Viguen Derderian--just Viguen to his fans--is known to Iranians as the “Persian Elvis Presley,” also as the “King of Jazz.” He introduced the guitar to Iranian music in the early 1950s and was Iran’s first real pop star. But the first time Viguen tried to buy a chicken in America, things didn’t go the way he thought they would.
“When I learned English in Iran,” he says, “I learned that a hen is the mother and a chicken is . . . the chicken. But when I first came over here and went to the market to buy a chicken, they brought me this big thing. So I told the grocer: ‘I want a chicken--this is a hen.’ And the grocer says to me: ‘You want a hen? This is not a hen; if you want a hen I’ll get you a hen.’ He gave me a little Cornish hen. And I said: ‘No, this is a chicken! That big one is a hen!’ And I thought, ‘Why doesn’t he speak English right?’ ”
At least, Viguen remembers, the price was right. “In Iran,” he says, “chicken is a luxury. But in America, of course, chicken is cheap--it’s always there. Give an Iranian chicken when he first comes to this country and he’ll think, ‘Well, this is real good treatment. ‘ “
These days, Viguen, who’s been in this country 22 years, is less impressed with a chicken dinner. But he still loves the Persian food he was raised on.
“Food is very important to Iranians,” says the man who claims to have been the late Shah’s favorite singer. “When somebody goes to another person’s home as a guest, the hosts are very accommodating. They’ll put everything down in front of you to eat and--especially for me, as a famous singer--they bring all sorts of foods.
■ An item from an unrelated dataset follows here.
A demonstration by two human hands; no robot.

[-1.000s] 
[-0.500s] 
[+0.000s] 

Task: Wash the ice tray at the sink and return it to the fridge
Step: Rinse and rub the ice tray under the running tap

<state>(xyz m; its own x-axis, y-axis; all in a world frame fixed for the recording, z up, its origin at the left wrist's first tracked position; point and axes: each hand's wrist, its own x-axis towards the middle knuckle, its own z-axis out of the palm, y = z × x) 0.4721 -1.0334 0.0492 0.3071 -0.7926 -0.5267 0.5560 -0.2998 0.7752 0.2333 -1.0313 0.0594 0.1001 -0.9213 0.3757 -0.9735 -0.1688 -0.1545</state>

“To your hosts, it’s insulting not to eat. At the same time, Iranians have a custom called taarrof , which is a type of over-politeness. So when a host offers something to eat--even if you’re starving --you shouldn’t take anything until the third time you’re asked. Of course, Iranians know not to do that in a non-Iranian house--then they’d really starve.”
Almost always, Viguen’s hosts will serve him plenty of rice. There’s a Persian saying: “He who has a lot of rice is rich.” A typical Iranian dish is served with a volcano of the stuff. Viguen’s son Evan remembers that when he was growing up, “it was really hard to finish what was on my plate. I mean, my stomach was pretty small for all that rice.” These days, even Viguen himself doesn’t eat the amount of rice he once did.
On this day, Viguen, his wife Karen and his son Evan are eating deli food for lunch. “We woke up late and didn’t have time to make a real Persian lunch,” Karen Derderian apologizes. She does most of the cooking in the house, though Viguen does occasionally make kebabs.
“I’m originally from pure Southern (Mississippi) stock,” says Karen, who learned the intricate ways of Persian food from Viguen’s mother and sister. “Persian cooking is really something that has to be handed down. But it’s not that difficult once you learn the basics--how to saute the meats, what vegetables go with it, things like that. The scariest thing for me was learning how to cook rice the Iranian way. At first it seems so complicated. But after about five attempts, and five pots of over- and under-cooked rice, I finally got it. Now I love to cook it. I make Persian food about three times a week, at least.”
After lunch, Viguen sits in the tastefully decorated living room of his Calabasas home and watches himself on video. Still photos from his long career appear on the screen. There he is, with a jet-black pompadour and white suit, singing with Frank Sinatra in the mid-'60s. And there’s Viguen the beefcake bodybuilder, the dashing film star, the doting son, the pop idol. Then the scene changes to his 40th anniversary show last year at the Hollywood Palladium. In his white tux and white pompadour he belts out his hits in his mellow baritone and makes the ladies swoon.
All these years later and he still has it. He may be a pop star from the ‘50s, but after 41 years of singing, countless recordings and seven movies, Viguen, 62, is in constant demand. He’s about to leave on a three-week tour of Europe for Nouruz. Viguen says he’s never had a New Year’s, either Western or Iranian, off--he’s always working some big concert. Most Fridays and Saturdays he performs at Cafe Tehran in Studio City.
Viguen has no plans to retire--he loves his job. “I feel young because I think young,” he says. “If I’m gonna say that I’m 62 years old and talk like I’m 62 and sit like I’m 62, then people will look at me and say, ‘Oh, you’re really old.’ I think that as long as you are alive and there’s nothing serious wrong with you--you’re young. That’s probably why I’m still going: I sing, I exercise, I live good, and I try not to eat too much rice.”